Вышла в двенадцать. Фонари не горят, чернота — глаз выколи. Куда идти?.. Вижу, мужчина в тулупе стоит и девочку за руку держит. «Держитесь за меня», — говорит. Идем куда-то, один поезд обходим, другой под вагонами пролезаем. «Куда он нас ведет? Где поезд? Ограбить хочет? А если поезд тронется, когда мы под вагоном лезем?» Наконец, находим поезд где-то на запасных путях. Стучим в вагон — а он темный, и никто нам не открывает. Насилу достучались.
Поехали: я, Толя, Вадим и девочка. В два ночи выгрузились на станции. Девочка попрощалась с нами и куда-то убежала. Станция темная, мороз. У меня в одной руке чемодан, Вадик и Толя держат другую руку. Вижу, домик рядом со станцией. Подошла — оказалась почта. Я начала стучать, разбудила старичка — сторожа. Стала его просить: «Пустите на одну ночь — дети мерзнут». Он сказал: «Уходите, женщина, вам здесь делать нечего». Пошли по деревне. В каждой руке по чемодану, Вадим на мне виснет, плачет, холодно ему. Стучусь в дом — никто не открывает. Опять стучусь — гонят, не хотят пускать. Тут Толя говорит: «Смотри, навоз у калитки — постучи сюда, тут корова есть». Постучала — нам открыла пожилая женщина. Говорю ей: «Дети замерзают». — «Заходите». Зашла — и вижу, что в доме пять девочек — и одна та самая, которая с нами в поезде ехала. Девочка говорит: «Мама, это женщина, которая помогла нам билеты купить». Такое удивительное совпадение. Я отдала им все буханки хлеба, и они оставили нас у себя. Хлеб в деревне большая ценность: картошка своя, молоко свое, а хлеба негде купить.

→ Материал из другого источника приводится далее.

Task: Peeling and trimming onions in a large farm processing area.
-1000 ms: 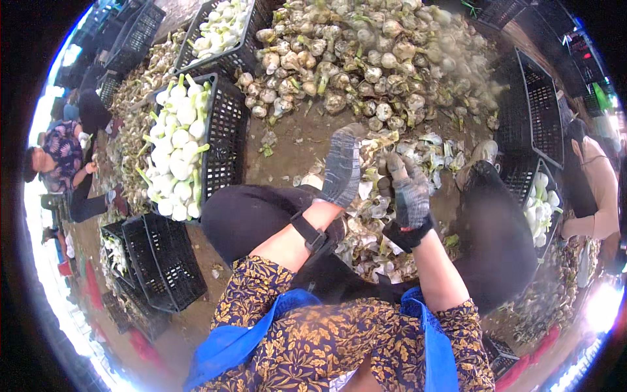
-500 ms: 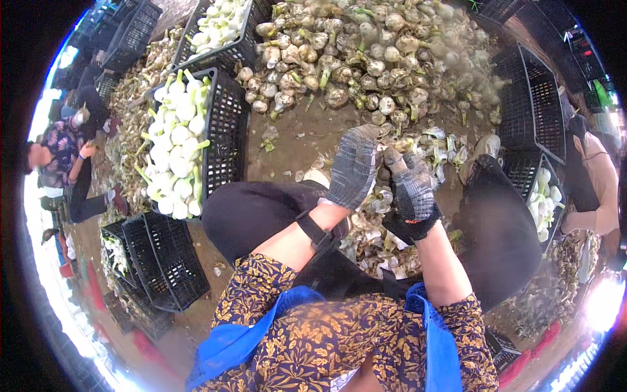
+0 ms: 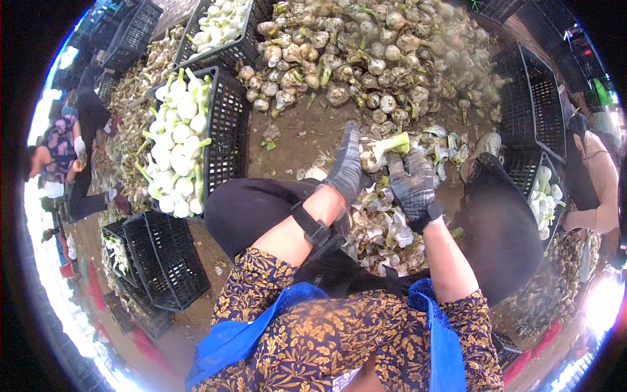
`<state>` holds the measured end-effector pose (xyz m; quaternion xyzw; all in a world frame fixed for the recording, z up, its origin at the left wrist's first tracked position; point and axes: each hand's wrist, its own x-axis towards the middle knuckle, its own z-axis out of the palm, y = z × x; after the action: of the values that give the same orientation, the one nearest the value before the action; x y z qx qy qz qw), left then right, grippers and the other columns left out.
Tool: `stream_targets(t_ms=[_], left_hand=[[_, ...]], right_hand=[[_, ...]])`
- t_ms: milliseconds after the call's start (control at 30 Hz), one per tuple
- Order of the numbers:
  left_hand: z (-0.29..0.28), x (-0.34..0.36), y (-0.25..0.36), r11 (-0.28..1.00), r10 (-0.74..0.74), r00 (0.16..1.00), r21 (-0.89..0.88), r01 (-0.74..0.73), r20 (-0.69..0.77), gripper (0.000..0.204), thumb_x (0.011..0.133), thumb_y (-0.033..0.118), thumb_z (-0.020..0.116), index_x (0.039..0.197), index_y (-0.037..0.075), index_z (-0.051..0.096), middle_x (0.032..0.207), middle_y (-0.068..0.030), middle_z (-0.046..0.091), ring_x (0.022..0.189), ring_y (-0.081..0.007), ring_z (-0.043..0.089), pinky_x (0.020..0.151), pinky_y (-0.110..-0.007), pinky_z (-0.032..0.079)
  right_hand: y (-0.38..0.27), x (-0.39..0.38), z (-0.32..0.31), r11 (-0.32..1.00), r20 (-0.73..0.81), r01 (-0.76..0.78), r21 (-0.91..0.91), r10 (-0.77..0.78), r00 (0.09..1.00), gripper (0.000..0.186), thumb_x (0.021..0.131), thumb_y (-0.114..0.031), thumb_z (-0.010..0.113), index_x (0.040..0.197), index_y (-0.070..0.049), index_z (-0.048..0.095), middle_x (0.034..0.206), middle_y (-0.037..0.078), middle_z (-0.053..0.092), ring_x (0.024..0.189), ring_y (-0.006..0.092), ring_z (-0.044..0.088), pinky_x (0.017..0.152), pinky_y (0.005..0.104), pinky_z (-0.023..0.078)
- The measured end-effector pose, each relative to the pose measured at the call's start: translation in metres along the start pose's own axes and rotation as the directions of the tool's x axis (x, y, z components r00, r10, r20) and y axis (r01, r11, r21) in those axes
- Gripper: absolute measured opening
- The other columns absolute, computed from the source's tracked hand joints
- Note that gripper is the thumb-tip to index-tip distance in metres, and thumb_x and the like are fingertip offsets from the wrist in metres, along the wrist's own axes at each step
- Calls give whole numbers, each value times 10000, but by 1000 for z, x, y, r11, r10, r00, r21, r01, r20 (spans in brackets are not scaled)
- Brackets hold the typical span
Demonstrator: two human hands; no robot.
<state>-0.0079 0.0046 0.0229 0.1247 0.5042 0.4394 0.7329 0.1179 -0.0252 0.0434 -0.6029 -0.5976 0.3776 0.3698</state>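
Observation:
Between my gloved hands, over the ground, is a garlic bulb (image 3: 373, 155) with a thick pale-green stem pointing right. My right hand (image 3: 414, 185), in a grey knit glove, is closed around the stem side of it. Just left of the bulb, my left hand (image 3: 347, 163) is held edge-on in a matching glove. Its fingers stretch away from me and do not wrap the bulb; whether they touch it I cannot tell. Loose papery garlic skins (image 3: 390, 228) lie between my legs, below the hands.
Ahead spreads a large heap of unpeeled garlic (image 3: 366, 55). To the left stands a black crate (image 3: 225, 140) filled with white garlic (image 3: 176, 147), and behind it another filled crate (image 3: 251, 39). Black crates (image 3: 532, 98) flank my right knee. Other people (image 3: 59, 153) sit at both sides.
My hands were close together with the garlic mostly hidden between them. The left hand has moved slightly left and straightened, and the bulb and stem now show.

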Motion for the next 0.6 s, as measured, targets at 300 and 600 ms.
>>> stream_targets(t_ms=[300,600], left_hand=[[-1,-13,-8,587,587,749,475,-655,307,506,796,252,599,1169,2,366,1037,-122,495,908,-173,505,795,-283,431],[-1,-13,2,957,106,957,232,-171,271,360,851,220,524,1173,83,437,1008,-80,547,807,-162,586,644,-269,518]], right_hand=[[8,16,-12,761,100,-457,460,467,878,327,838,-258,502,1025,8,538,851,93,598,724,159,548,659,281,433],[27,19,-19,775,127,-457,436,450,884,331,845,-228,453,1088,-11,507,1009,141,567,915,230,545,774,334,450]])
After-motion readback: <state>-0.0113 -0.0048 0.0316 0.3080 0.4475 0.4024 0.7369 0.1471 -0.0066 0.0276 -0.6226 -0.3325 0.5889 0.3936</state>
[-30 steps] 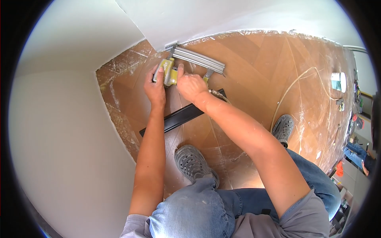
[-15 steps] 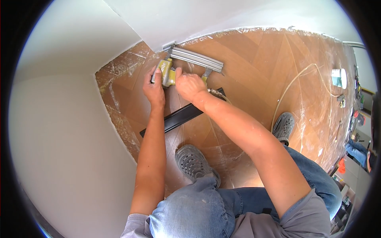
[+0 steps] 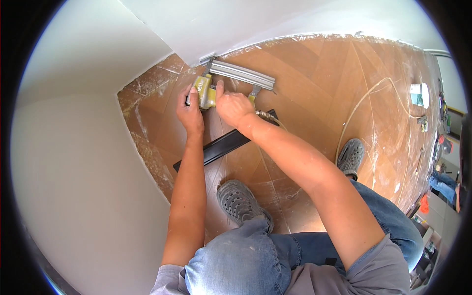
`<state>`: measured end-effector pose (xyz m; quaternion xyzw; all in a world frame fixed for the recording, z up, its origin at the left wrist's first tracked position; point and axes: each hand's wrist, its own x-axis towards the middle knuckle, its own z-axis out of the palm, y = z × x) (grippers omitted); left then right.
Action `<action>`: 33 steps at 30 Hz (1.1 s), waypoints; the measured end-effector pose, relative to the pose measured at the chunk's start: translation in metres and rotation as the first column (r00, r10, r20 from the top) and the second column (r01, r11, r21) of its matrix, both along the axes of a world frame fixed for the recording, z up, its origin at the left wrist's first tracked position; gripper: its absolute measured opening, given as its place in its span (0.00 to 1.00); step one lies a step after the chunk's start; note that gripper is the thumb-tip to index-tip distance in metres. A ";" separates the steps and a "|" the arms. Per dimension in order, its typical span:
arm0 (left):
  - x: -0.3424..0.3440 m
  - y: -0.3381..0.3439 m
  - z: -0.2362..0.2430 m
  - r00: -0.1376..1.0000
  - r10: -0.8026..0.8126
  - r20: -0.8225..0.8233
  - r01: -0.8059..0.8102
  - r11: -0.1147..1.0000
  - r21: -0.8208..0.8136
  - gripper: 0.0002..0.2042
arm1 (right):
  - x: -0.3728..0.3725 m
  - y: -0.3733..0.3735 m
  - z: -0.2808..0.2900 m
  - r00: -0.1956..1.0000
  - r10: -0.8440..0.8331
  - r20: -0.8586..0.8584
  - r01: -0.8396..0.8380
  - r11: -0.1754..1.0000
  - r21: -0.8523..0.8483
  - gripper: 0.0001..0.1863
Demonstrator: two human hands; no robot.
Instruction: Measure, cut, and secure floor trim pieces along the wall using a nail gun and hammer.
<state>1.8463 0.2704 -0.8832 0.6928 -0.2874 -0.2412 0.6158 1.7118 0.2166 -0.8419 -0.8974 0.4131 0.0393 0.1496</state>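
The person crouches in a corner of the room, blue-jeaned knees at the near edge, a grey perforated clog [image 3: 242, 201] planted on the wooden floor [image 3: 314, 73] just below the forearms and a second clog [image 3: 350, 156] off to the right of the right arm. Between the near clog and the hands lies a long black strip [image 3: 223, 146], flat on the floor and running on a slant under the right wrist.

Further out, both hands meet on a yellow nail gun [image 3: 206, 93]. The left hand [image 3: 191, 110] wraps around the gun's left side, fingers curled onto its body. The right hand [image 3: 235, 107] is clenched around the rear of the tool, just beside the left hand. From under the right wrist a pale air hose [image 3: 366, 98] leaves the gun and loops away to the right across the floor.

Beyond the knuckles the gun's long grey metal magazine [image 3: 243, 74] stretches rightward, and its nose sits at the foot of the white wall [image 3: 236, 24], right at the corner. Scuffed protective film covers the floor to the left of the left hand.
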 end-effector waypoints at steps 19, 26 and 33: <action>-0.002 0.023 0.003 0.997 -0.013 0.078 0.010 1.000 0.029 0.12 | -0.006 0.019 0.007 0.998 0.053 -0.030 -0.052 0.998 0.026 0.36; 0.001 0.016 -0.002 0.999 -0.029 0.014 0.028 0.998 0.048 0.13 | -0.009 0.008 0.001 0.995 0.095 0.002 -0.095 0.993 -0.072 0.32; 0.003 0.012 -0.003 0.998 -0.059 -0.017 0.060 0.998 0.007 0.13 | -0.009 0.003 -0.002 0.996 0.088 0.007 -0.087 0.993 -0.074 0.30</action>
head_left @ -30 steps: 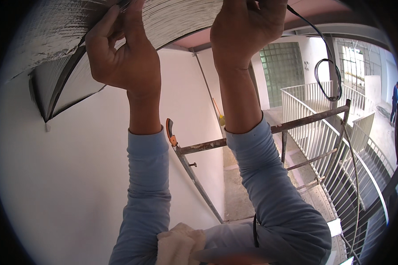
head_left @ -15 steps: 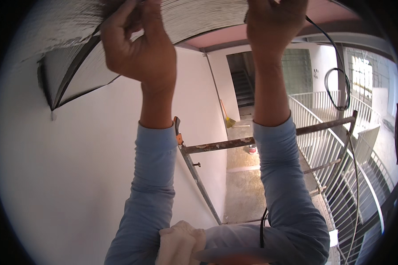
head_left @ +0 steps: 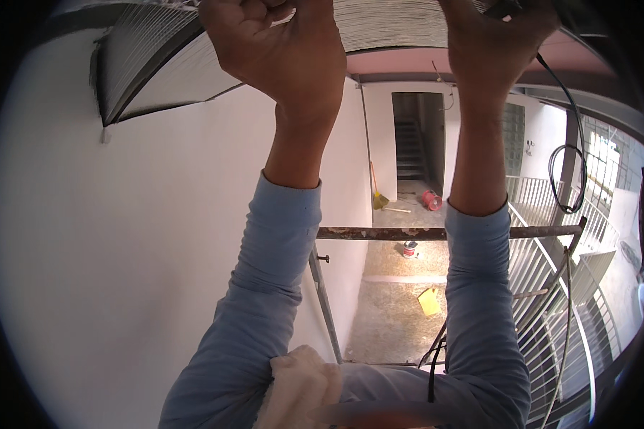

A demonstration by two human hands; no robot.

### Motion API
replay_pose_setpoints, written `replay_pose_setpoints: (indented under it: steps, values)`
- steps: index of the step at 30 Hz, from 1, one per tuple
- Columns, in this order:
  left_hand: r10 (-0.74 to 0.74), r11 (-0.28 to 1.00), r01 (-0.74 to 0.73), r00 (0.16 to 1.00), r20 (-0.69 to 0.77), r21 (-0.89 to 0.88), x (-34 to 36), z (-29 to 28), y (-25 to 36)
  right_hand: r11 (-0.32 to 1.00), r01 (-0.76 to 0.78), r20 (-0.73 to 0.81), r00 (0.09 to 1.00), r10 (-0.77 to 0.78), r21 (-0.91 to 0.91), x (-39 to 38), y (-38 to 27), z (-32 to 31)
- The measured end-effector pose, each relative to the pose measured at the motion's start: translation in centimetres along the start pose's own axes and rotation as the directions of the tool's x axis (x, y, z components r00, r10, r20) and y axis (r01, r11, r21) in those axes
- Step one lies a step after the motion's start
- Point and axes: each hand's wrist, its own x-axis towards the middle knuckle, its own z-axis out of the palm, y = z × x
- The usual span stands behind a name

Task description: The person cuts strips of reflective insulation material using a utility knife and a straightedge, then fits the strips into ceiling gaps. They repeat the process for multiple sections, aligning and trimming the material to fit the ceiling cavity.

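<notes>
Both my arms, in blue sleeves, reach up to a silvery, ribbed overhead sheet (head_left: 401,28). My left hand (head_left: 286,61) is closed with curled fingers beneath the sheet. Its fingertips are cut off by the upper edge, so what they hold, if anything, is hidden. To its right, my right hand (head_left: 488,53) is bent closed around something dark at the upper edge, too little of which shows to name. A black cable (head_left: 567,86) hangs down from behind that hand and ends in a loop.
A rusty scaffold bar (head_left: 401,234) crosses before me, with white railings (head_left: 551,286) right and a white wall (head_left: 157,243) left. On the floor below lie a paint tin (head_left: 410,249), a red bucket (head_left: 431,200), a yellow piece (head_left: 428,302) and a broom (head_left: 379,199).
My view has shifted, and both hands stand farther right in it. The red bucket and yellow piece have come into sight. An orange-and-black handle by the bar's left end no longer shows.
</notes>
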Motion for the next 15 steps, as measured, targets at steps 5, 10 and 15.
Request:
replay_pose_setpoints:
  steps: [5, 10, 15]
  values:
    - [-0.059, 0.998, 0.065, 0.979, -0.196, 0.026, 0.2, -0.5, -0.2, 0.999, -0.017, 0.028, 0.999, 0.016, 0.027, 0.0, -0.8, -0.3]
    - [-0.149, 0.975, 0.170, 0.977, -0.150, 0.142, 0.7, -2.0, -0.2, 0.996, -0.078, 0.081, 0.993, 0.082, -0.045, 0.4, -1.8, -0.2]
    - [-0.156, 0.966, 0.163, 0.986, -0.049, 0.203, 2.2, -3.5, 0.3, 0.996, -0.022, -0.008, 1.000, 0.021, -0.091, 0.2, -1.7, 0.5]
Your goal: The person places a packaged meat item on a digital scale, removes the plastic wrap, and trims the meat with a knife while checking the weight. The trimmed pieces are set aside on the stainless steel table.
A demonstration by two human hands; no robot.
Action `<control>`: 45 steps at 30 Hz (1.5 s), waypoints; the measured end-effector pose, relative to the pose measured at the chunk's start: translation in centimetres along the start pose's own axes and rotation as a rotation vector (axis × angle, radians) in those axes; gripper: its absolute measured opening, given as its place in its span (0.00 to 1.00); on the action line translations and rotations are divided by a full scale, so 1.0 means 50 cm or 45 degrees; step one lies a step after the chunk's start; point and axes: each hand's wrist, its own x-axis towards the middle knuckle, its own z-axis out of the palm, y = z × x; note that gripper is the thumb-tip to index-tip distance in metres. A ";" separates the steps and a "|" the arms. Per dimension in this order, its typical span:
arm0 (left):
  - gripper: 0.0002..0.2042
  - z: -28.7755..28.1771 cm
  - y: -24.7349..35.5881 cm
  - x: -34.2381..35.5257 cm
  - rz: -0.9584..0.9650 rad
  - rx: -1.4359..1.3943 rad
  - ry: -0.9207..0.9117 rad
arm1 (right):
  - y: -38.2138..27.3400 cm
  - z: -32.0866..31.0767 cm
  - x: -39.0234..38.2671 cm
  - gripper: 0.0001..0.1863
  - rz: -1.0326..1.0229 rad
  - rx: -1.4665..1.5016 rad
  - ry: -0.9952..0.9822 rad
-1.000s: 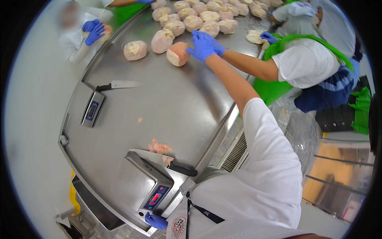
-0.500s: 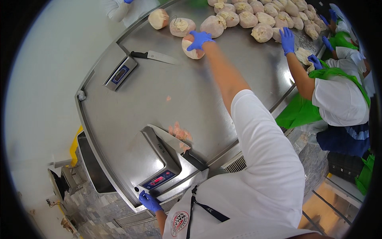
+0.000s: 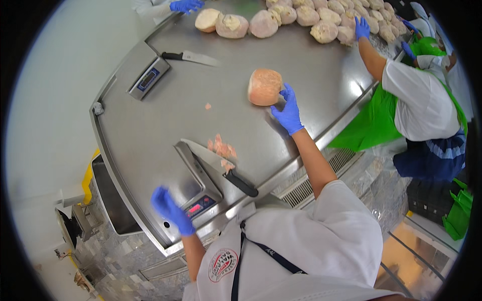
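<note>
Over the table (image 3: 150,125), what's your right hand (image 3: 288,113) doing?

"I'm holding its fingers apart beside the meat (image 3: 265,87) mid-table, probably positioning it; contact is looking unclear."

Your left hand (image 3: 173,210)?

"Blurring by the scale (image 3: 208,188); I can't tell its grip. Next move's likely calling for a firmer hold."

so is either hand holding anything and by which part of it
No grip shows. The open right hand is at the right side of the orange meat piece; whether they touch cannot be told. The blurred left hand shows nothing held.
</note>
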 end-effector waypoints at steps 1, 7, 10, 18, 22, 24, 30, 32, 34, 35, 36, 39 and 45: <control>0.11 0.056 -0.020 0.010 -0.025 -0.111 -0.146 | -0.020 -0.016 -0.021 0.39 -0.046 -0.051 -0.042; 0.30 0.474 0.110 0.060 -0.396 -0.506 -1.105 | 0.052 -0.008 -0.025 0.33 0.439 0.659 0.173; 0.33 0.600 0.125 0.041 -0.734 -0.614 -1.456 | 0.003 0.019 -0.039 0.33 0.399 0.751 0.073; 0.35 0.493 0.068 -0.015 -0.097 -0.269 -1.357 | -0.092 0.035 -0.220 0.49 0.326 0.587 -0.204; 0.32 0.265 0.176 0.043 -0.071 -0.475 -1.281 | -0.234 0.102 -0.309 0.42 0.474 1.442 -0.316; 0.30 0.174 0.178 0.065 -0.031 -0.526 -1.160 | -0.303 0.140 -0.339 0.40 0.650 1.477 -0.517; 0.25 -0.023 0.109 0.088 -0.466 -0.824 -0.729 | -0.400 0.303 -0.378 0.33 0.218 0.026 -0.831; 0.23 -0.073 0.076 0.103 -0.360 -0.511 -0.655 | -0.405 0.358 -0.405 0.30 0.068 -0.154 -0.795; 0.21 -0.110 0.014 0.120 -0.154 -0.105 -0.625 | -0.478 0.372 -0.434 0.26 0.092 -0.179 -0.804; 0.20 -0.122 -0.009 0.127 -0.119 -0.123 -0.635 | -0.479 0.394 -0.442 0.24 0.020 -0.127 -0.825; 0.19 -0.123 -0.029 0.140 -0.085 -0.139 -0.644 | -0.475 0.423 -0.438 0.23 -0.052 -0.073 -0.848; 0.16 -0.132 -0.114 0.176 -0.491 -0.596 -0.823 | -0.406 0.500 -0.446 0.17 -0.479 0.121 -0.549; 0.18 -0.164 -0.108 0.174 -0.261 -0.458 -0.627 | -0.338 0.339 -0.380 0.26 -0.044 -0.373 -0.099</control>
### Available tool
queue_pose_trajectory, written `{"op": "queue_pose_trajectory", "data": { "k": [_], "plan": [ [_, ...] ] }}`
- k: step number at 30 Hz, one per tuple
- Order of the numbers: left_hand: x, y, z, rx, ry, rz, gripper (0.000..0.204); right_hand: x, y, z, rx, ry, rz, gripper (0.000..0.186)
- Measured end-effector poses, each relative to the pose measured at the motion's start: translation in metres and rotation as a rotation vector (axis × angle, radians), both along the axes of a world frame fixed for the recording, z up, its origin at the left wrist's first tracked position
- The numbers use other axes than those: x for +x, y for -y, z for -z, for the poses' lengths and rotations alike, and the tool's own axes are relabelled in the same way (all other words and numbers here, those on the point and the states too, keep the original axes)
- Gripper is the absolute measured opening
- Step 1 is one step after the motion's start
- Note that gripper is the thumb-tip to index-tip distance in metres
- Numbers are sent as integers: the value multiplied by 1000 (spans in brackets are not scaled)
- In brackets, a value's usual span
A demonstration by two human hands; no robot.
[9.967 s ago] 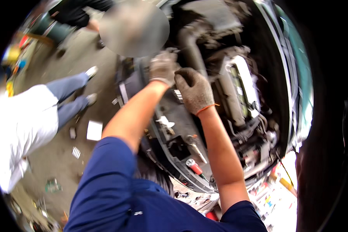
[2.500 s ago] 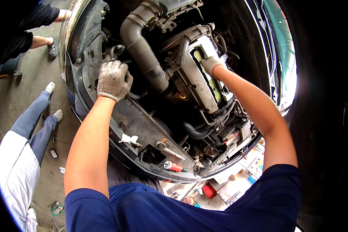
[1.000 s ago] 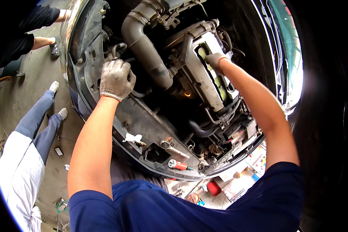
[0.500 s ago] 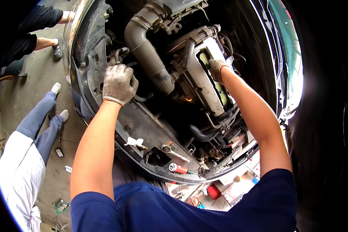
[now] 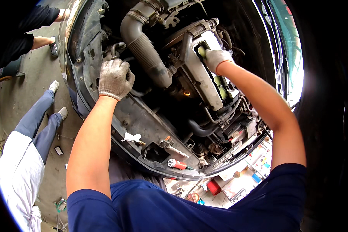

Наутро спрашиваю женщину, где детский сад. «А это в бывшей колонии. Сорок километров отсюда — по зиме не дойти. Идите в военную часть, может, машина туда пойдет». Я пошла к военным. Говорят: «Сегодня машины не будет, завтра тоже не будет. Ждите — пошлем солдатика за вами». Ждем, живем у женщины, я стараюсь помогать, Толя и Вадик с девочками играют. На третий день вижу — солдатик бежит, кричит: «Женщина, что же вы — машина уезжает!» Взяла чемоданы и побежала. Толя и Вадя в кабину сели вместе с водителем, а я в открытый кузов. Полчаса проехали, машина останавливается. «Что такое?» — «Вашего мальчика тошнит». Взяла его в кузов. Мороз, ветер дует. Еще час проехали, водитель говорит: «Вон, видите домик в километре? Это детский сад, дойдете — а я уже спешу».
Мы и пошли. Вадик плачет: «У меня ножки замерзают». Я сняла с себя варежки и ему как вторые носки надела — я сама в кузове так замерзла, что холода уже не чувствую. Я чемоданы тащу — а Вадик на руки просится. Толя игру затеял — так до домика и дошли.
Мы в детском саду. Я отдала направление. Греемся, нам положили сладкой рисовой каши. Надеюсь, что кончились наши мучения, хотя бы дети в тепле и накормленные.
Вызвали детей к доктору на осмотр. Толика быстро выпустили, а Вадика не выводят и не выводят. Тут дверь открывается, и доктор начинает на меня кричать: «Как вам не стыдно — детей с чесоткой привезли! Я вас не возьму, езжайте обратно!» — «Куда обратно? Мы в бараке на одной доске спим! Пожалейте детей! Я не знала, что у него чесотка. Мы такую дорогу проделали — назад не довезу!» — «Уезжайте, женщина!»
Я плакать не умею. Просила-просила — врач смилостивилась и оставила детей на карантине.
Говорят: «Переночуйте, а завтра пойдете». Утром накормили меня завтраком, я попрощалась с детьми и пошла сорок километров пешком назад. Налегке шла, чемоданы детям оставила. Снег на дороге примятый. Утром в темноте вышла, к середине ночи в деревню пришла — по молодости и 40 километров пройти могла. Пришла в ту же избу. Хозяйка узнала, когда поезд, хотела хлеба с собой дать. Я говорю: «Не надо, у меня на заводе столовая». Села на поезд в плацкартный вагон и залезла на верхнюю полку. Такая на меня усталость накатила… Не знаю уж, сколько времени прошло, — слышу внизу разговор: «Надо бы женщину проверить — сутки уже без движения лежит, жива ли…» Я повернулась и говорю: «Жива, жива». Так без хлеба и воды двое суток я провела в поезде, пока до Куйбышева доехала.